An adjunct professor of Italian who taught Hunter, Tiziana Rinaldi, said he was an intelligent, kind person, and a gifted writer, but he could be shy. “This is an intimidating world for a lot of people,” Ms. Rinaldi, who has taught freshmen at NYU for nearly a decade, said.
“It’s hard to adjust as a freshman, and the bigger the campus, the further away the city is from where you’re from, the harder it’s going to be for the kids to adjust.” It is estimated that 1,100 college students commit suicide annually; it is the second leading cause of death for college students behind unintentional injury, according to suicide prevention organization that focuses on college students, the Jed Foundation.
At NYU, freshmen are required to attend programs informing them of common issues and experiences, and of the counseling options available to them, the associate vice president of student affairs, Marc Wais, said.
“If students are already struggling with emotional problems, the added stresses of the pressure of college and a new environment can trigger dangerous behavior,” a spokesman for the Jed Foundation, Courtney Knowles, said.
One of the biggest signs or symptoms of emotional distress is changes in behavior, Mr. Knowles said, and when students do not have people around who know them well, those changes might not be as obvious.”

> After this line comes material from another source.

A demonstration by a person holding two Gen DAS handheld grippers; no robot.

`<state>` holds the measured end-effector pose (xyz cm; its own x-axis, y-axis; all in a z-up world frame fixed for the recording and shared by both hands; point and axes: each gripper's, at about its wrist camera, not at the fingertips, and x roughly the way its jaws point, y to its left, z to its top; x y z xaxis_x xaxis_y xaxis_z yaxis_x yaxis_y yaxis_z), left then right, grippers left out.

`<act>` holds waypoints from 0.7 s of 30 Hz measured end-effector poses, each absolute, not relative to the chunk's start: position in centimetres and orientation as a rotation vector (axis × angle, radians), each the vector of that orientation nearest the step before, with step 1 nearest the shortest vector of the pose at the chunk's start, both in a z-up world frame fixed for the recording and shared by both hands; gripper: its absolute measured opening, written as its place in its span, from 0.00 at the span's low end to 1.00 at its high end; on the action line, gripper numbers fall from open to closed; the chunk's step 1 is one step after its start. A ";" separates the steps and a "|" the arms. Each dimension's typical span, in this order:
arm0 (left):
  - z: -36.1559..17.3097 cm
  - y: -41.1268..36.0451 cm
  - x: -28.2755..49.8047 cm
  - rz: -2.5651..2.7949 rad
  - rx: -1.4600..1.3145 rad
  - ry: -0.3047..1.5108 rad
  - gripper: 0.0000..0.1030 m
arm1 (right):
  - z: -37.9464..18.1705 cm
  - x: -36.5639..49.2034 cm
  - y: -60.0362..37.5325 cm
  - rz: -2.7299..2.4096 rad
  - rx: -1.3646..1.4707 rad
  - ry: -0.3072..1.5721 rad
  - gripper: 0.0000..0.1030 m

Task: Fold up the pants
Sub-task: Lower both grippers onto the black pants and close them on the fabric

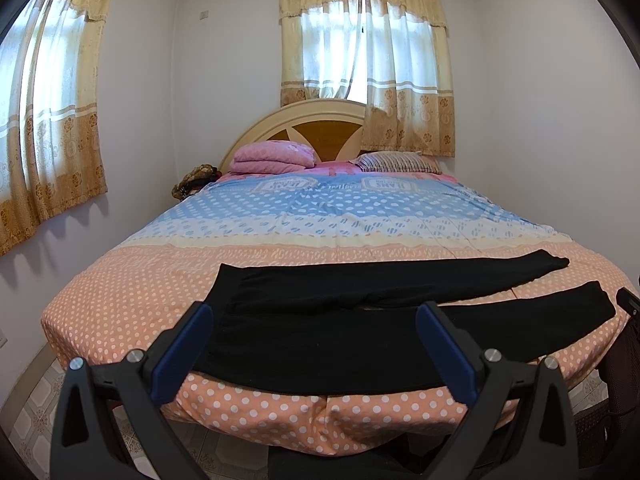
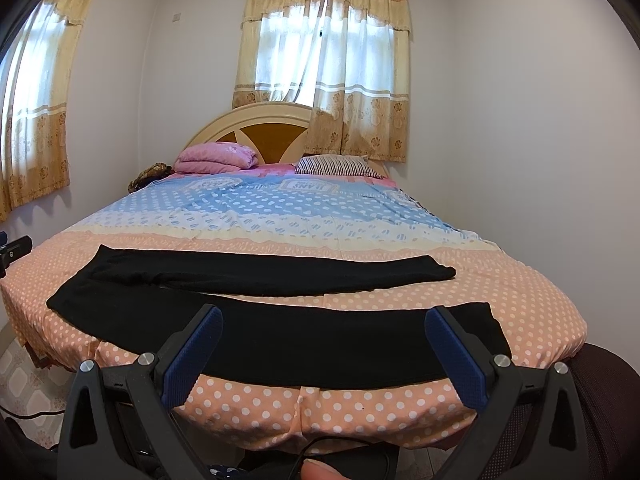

Hunter had 40 close friends at home, his father said. “He just wasn’t in the town long enough for people to know him.”
On Saturday morning, Hunter had a spat with a girl he dated for 18 months prior to coming to NYU but with whom he had amicably split, his father said. At 5:07 a.m., Hunter simultaneously sent his father, mother, and brother a text message that said simply, “I love you.”
Mr. Hunter said he believes that his son jumped just six minutes later.
Hunter was a grandson of a former California congressman, Allan Oakley Hunter, who led the Federal National Mortgage Association, known as Fannie Mae, as it grew to importance in the 1970s, according to a 1995 obituary in the New York Times.